* **Exercise aim**
Please write out the data below once more, exactly as it stands.

* **Collected data**

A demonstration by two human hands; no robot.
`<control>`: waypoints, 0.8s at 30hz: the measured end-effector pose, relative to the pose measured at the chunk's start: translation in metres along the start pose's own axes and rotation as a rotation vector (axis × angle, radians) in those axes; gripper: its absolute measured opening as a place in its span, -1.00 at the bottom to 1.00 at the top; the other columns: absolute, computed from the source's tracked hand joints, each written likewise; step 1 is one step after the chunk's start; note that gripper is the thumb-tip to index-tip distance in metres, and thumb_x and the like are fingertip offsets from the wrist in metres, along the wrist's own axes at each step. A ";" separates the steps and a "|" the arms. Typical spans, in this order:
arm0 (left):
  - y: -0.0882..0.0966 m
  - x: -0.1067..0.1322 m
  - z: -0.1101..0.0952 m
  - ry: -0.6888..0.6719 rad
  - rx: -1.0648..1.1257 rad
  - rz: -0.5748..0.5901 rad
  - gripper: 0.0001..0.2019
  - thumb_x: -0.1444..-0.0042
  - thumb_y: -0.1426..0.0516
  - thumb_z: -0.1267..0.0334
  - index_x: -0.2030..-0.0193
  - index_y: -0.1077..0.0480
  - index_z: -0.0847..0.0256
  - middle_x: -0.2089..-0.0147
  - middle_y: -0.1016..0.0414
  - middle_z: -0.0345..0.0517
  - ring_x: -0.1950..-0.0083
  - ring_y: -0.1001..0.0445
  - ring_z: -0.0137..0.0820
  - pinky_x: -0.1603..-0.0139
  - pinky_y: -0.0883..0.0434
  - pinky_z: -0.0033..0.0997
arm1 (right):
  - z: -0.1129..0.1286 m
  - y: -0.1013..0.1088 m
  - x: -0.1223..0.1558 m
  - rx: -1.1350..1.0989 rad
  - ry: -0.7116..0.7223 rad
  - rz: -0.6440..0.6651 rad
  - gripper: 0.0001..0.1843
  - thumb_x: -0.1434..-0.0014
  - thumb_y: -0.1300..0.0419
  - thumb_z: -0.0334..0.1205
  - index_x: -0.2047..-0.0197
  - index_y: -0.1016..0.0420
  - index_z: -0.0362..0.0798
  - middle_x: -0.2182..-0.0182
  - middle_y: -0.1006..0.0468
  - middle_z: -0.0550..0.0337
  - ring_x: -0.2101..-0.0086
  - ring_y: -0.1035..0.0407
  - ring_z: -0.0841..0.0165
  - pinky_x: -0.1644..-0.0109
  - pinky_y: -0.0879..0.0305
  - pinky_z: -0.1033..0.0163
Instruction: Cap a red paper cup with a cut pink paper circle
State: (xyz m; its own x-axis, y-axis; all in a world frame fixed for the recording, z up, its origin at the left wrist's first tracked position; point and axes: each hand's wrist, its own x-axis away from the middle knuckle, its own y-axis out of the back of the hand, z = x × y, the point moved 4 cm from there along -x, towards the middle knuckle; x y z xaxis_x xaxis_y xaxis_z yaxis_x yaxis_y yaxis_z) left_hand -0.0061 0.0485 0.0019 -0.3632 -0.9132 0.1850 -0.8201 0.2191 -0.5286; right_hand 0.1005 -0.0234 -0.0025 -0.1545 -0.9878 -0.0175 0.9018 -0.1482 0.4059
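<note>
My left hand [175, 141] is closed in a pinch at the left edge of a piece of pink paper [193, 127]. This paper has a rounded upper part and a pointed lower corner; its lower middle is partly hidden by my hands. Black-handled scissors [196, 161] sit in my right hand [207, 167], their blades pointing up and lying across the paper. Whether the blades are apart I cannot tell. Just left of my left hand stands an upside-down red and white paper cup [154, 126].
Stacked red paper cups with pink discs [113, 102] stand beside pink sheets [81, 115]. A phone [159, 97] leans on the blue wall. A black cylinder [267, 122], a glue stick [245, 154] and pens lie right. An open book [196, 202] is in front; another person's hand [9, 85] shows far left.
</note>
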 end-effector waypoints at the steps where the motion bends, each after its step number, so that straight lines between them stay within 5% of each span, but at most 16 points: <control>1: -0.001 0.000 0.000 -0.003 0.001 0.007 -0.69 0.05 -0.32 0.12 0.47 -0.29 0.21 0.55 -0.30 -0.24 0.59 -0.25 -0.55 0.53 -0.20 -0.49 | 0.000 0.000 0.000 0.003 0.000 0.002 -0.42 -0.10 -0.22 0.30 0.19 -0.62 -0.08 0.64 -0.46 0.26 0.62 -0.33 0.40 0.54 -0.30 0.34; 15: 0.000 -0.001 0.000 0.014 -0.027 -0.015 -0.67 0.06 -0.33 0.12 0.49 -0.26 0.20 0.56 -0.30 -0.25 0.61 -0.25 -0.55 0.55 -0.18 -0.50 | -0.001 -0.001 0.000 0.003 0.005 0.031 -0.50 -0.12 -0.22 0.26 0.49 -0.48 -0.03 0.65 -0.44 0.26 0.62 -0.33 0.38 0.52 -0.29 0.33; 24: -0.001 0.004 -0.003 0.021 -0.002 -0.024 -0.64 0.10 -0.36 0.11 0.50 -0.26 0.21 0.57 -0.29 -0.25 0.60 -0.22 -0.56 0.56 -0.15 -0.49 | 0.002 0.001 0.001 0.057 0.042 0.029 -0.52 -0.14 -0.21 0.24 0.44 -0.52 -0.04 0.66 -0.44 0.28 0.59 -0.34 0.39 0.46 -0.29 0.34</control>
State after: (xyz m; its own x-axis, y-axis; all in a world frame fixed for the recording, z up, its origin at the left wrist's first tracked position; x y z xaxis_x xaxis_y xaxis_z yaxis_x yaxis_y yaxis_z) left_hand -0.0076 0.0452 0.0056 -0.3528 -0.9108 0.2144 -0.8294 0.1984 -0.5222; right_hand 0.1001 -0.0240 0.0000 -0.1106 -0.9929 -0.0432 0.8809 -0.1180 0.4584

* **Answer for this exercise**
A demonstration by two human hands; no robot.
`<control>`: waypoints, 0.8s at 30hz: the measured end-effector pose, relative to the pose measured at the chunk's start: translation in metres along the start pose's own axes and rotation as a rotation vector (axis × angle, radians) in those axes; gripper: its absolute measured opening as a place in its span, -1.00 at the bottom to 1.00 at the top; the other columns: absolute, computed from the source's tracked hand joints, each written likewise; step 1 is one step after the chunk's start; note that gripper is the thumb-tip to index-tip distance in metres, and thumb_x and the like are fingertip offsets from the wrist in metres, along the wrist's own axes at each step. A ";" separates the steps and a "|" the arms. Typical spans, in this order:
arm0 (left):
  - y: -0.0882..0.0966 m
  - x: -0.1067..0.1322 m
  - z: -0.1101..0.0952 m
  - ry: -0.6888..0.6719 rad
  - rx: -1.0648..1.1257 rad
  - rz: -0.5748..0.5901 rad
  - gripper: 0.0001..0.2019
  - thumb_x: -0.1444..-0.0042
  - thumb_y: -0.1426..0.0516
  - thumb_z: -0.1267..0.0334
  - index_x: -0.2030..-0.0193
  - index_y: -0.1077..0.0480
  - index_z: -0.0847..0.0256
  - middle_x: -0.2089..-0.0147
  - middle_y: -0.1016..0.0414
  - middle_z: -0.0345..0.0517
  - ring_x: -0.1950..-0.0083
  - ring_y: -0.1001..0.0445
  - ring_z: -0.0137..0.0820
  - pinky_x: -0.1603..-0.0139
  - pinky_y: -0.0883..0.0434
  - pinky_z: -0.0033..0.0997
arm1 (right):
  - z: -0.1129..0.1286 m
  - y: -0.1013..0.1088 m
  - x: -0.1223..0.1558 m
  - rx: -1.1350..1.0989 rad
  - ry: -0.7116..0.7223 rad
  - rz: -0.6440..0.6651 rad
  - gripper: 0.0001..0.1843
  - thumb_x: -0.1434..-0.0014
  - thumb_y: -0.1300..0.0419
  - thumb_z: -0.0334..0.1205
  - index_x: -0.2047..-0.0197
  - index_y: -0.1016..0.0420
  - index_z: -0.0362..0.0798
  - middle_x: -0.2182..-0.0182
  - middle_y: -0.1006..0.0468
  - middle_z: -0.0550..0.0337
  - ring_x: -0.2101..-0.0086
  - ring_y: -0.1035..0.0407
  - ring_z: -0.0841..0.0165
  - pinky_x: -0.1644..-0.0109
  - pinky_y: -0.0879..0.0305
  - pinky_z: -0.1033..0.0163
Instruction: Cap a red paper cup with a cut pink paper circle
State: (xyz m; its own x-axis, y-axis; all in a world frame fixed for the recording, z up, its origin at the left wrist's first tracked position; point and axes: each hand's wrist, its own x-axis away from the middle knuckle, its own y-axis out of the back of the hand, z = x × y, the point moved 4 cm from there along -x, towards the middle knuckle; x y z xaxis_x xaxis_y xaxis_z yaxis_x yaxis_y yaxis_z) left_hand -0.0061 0.0485 0.0019 -0.3632 -0.9132 0.1850 -0.8201 0.2191 -0.5286; right_hand 0.1005 -0.0234 -0.0025 -0.1545 -0.9878 -0.0175 0.9018 -0.1482 0.4059
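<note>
My left hand [175, 141] is closed in a pinch at the left edge of a piece of pink paper [193, 127]. This paper has a rounded upper part and a pointed lower corner; its lower middle is partly hidden by my hands. Black-handled scissors [196, 161] sit in my right hand [207, 167], their blades pointing up and lying across the paper. Whether the blades are apart I cannot tell. Just left of my left hand stands an upside-down red and white paper cup [154, 126].
Stacked red paper cups with pink discs [113, 102] stand beside pink sheets [81, 115]. A phone [159, 97] leans on the blue wall. A black cylinder [267, 122], a glue stick [245, 154] and pens lie right. An open book [196, 202] is in front; another person's hand [9, 85] shows far left.
</note>
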 end-effector waypoints at the steps where the motion bends, each after its step number, so that straight lines between them stay within 5% of each span, but at most 16 points: <control>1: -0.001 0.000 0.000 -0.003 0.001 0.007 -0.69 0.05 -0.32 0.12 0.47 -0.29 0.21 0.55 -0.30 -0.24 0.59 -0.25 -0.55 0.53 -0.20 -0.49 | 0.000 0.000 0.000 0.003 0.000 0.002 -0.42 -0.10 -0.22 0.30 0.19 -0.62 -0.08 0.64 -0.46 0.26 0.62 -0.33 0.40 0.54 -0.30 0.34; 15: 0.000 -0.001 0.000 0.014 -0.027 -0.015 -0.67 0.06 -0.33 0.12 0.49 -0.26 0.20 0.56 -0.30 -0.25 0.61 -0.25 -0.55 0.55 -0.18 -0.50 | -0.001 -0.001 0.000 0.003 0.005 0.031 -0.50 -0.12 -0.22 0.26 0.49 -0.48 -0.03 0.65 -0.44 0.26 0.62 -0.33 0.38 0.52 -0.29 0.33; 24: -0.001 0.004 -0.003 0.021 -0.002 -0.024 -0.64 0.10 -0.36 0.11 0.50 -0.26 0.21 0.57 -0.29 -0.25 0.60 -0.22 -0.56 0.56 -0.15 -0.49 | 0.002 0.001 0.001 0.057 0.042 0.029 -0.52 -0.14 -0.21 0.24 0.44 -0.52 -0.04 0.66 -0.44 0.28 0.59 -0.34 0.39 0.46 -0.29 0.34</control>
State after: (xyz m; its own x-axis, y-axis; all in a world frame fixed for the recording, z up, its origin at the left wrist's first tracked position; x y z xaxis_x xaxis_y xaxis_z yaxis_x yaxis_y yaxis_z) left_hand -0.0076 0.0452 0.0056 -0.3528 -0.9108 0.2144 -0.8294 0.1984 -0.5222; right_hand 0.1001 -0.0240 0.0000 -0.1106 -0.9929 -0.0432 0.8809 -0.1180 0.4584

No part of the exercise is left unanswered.